SACRAMENTO — California's power grid operator issued a Flex Alert on Aug. 31 and, before the day was over, extended the Flex Alert into Thursday, a sign the heat wave has only just started.
The alert is a voluntary call to reduce energy use due to extreme heat that is expected to strain the grid due to increased energy demands, especially over the Labor Day holiday weekend. Aug. 31 marks the start of a weeklong heat wave that is expected to impact the Western U.S.
When Western states experience heat at the same time, it's less likely there will be available power for California to buy and import for use. Add to it growing populations in metropolitan areas like Phoenix, Las Vegas, and Portland, and the power demand grows outside of California's borders leaving less to import.
"These places are booming, their demand is increasing. That's a new dynamic that's really coming through in the last five years," said Andrew Campbell, the Executive Director of the Energy Institute at Haas, within UC Berkeley.

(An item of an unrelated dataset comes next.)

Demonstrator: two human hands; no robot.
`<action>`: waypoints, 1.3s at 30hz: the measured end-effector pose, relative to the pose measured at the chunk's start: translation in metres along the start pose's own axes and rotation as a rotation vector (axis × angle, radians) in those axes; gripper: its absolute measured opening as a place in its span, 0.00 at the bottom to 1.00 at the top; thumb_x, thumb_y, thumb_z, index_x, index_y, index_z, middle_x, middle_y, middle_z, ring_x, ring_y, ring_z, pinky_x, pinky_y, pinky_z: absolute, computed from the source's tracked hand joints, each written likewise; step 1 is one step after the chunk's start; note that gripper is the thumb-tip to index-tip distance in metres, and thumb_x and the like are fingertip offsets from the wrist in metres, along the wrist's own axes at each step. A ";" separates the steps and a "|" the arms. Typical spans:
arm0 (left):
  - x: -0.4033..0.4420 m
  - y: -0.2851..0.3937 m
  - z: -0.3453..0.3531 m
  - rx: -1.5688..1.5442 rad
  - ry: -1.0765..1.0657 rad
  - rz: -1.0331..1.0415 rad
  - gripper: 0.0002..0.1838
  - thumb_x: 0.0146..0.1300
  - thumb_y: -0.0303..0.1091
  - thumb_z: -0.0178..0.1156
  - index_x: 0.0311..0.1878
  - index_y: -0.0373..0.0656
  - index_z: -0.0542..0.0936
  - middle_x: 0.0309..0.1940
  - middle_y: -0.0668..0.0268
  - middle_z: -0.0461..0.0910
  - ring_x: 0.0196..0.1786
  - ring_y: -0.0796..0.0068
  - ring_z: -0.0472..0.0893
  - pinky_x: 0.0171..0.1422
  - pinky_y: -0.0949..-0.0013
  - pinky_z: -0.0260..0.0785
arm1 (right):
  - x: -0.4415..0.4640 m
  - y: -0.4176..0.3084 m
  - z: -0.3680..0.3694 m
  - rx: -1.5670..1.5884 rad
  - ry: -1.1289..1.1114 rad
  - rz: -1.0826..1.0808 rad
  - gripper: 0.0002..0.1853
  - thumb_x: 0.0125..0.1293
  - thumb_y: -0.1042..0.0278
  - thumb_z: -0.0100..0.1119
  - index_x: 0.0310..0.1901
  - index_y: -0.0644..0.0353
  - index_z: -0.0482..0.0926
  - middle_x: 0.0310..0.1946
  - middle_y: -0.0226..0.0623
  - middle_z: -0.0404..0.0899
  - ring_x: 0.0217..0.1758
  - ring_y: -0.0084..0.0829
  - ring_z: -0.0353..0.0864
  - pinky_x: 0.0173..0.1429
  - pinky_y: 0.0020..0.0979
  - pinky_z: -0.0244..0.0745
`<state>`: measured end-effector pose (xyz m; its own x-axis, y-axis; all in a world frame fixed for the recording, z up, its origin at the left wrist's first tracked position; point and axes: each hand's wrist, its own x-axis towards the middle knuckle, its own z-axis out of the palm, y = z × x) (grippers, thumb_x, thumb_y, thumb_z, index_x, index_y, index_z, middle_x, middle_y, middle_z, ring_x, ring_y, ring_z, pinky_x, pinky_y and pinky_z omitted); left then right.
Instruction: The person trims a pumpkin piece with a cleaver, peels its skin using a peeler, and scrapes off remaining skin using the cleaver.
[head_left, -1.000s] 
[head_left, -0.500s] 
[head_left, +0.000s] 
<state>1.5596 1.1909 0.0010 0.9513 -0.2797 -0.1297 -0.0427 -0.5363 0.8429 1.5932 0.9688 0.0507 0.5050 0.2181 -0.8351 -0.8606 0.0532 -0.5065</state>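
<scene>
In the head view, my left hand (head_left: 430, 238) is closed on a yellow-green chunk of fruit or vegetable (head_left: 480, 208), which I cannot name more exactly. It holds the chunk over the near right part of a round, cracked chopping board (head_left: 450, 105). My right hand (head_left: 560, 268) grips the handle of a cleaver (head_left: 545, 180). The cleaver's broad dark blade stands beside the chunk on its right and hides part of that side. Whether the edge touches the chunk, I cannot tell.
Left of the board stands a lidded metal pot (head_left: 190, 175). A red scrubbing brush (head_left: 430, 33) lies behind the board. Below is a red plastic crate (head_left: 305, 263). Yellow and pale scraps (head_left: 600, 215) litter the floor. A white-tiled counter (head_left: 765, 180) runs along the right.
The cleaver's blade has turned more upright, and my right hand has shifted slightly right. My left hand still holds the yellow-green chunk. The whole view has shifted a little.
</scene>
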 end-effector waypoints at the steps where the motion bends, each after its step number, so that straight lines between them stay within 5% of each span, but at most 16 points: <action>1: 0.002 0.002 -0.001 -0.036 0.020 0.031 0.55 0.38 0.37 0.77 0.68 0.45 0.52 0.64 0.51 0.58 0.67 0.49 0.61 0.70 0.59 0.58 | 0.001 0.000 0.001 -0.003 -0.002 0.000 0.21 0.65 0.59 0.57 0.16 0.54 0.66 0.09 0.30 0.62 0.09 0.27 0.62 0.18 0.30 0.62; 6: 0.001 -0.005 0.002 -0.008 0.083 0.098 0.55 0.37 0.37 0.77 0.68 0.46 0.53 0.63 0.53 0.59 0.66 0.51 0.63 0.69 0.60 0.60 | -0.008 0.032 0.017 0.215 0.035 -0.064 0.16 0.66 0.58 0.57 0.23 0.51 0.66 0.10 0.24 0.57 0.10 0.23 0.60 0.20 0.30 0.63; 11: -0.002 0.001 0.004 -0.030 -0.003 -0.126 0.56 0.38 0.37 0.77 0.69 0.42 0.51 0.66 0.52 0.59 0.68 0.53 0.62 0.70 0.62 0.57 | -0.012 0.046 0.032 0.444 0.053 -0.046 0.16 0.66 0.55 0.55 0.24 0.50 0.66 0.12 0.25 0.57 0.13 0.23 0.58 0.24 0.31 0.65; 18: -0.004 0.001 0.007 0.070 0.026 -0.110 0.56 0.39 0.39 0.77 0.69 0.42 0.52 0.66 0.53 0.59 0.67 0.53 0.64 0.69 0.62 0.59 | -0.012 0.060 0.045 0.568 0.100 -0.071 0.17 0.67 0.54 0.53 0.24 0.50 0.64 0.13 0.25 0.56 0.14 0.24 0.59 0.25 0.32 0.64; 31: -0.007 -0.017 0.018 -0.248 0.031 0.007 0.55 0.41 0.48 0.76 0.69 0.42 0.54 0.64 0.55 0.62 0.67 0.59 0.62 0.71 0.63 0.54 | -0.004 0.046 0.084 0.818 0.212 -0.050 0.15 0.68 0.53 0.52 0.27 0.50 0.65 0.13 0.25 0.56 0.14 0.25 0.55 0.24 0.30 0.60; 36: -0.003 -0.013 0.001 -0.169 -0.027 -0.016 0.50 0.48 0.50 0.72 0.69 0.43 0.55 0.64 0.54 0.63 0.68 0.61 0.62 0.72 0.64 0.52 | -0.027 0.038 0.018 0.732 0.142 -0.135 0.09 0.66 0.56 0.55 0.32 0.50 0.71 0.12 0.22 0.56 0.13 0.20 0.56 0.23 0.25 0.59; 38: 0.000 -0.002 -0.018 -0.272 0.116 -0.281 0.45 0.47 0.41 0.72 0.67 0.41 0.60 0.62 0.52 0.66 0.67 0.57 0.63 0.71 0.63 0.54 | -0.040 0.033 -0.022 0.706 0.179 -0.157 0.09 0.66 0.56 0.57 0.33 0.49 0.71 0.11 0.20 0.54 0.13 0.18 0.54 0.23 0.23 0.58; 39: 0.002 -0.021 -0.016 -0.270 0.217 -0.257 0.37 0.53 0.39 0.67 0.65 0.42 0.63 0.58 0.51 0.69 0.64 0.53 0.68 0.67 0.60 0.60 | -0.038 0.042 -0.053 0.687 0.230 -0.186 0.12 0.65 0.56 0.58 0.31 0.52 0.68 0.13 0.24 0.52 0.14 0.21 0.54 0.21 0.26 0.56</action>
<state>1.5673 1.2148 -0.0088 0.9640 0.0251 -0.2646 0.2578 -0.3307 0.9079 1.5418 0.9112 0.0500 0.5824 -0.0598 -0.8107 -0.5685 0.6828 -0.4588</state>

Campbell said that California can't rely on imports from the west like it used to and, therefore, has been forced to make adjustments.
"I think the grid is fragile when we get to moments where the grid is going up and up," said Campbell.
The trajectory of California's power grid is similar to other parts of the country that are dependent on fossil fuels, like natural gas in California, according to Campbell.
He explained that the change to the grid has come in the form of renewable energy. That's solar and wind energy from within California but also in the Pacific Northwest.
Campbell said when he looks ahead to the next week with projected record-breaking temperatures, he is hopeful there has been enough preparation and investment in California's grid to avoid rolling blackouts.
Gov. Newsom announced he signed an Executive Order on Aug. 31 that would offer the state more "flexibility" to procure energy supplies and "diversify sources."
He added that since 2020, when the state saw rolling blackouts, there have been an additional 4,000 Mega Watts of batteries added to the grid. This, Campbell said, could power about a million air conditioners, an example he used as a framework for the scale of the addition.
Newsom added that the Mega Watt increase was up from 200 two years ago.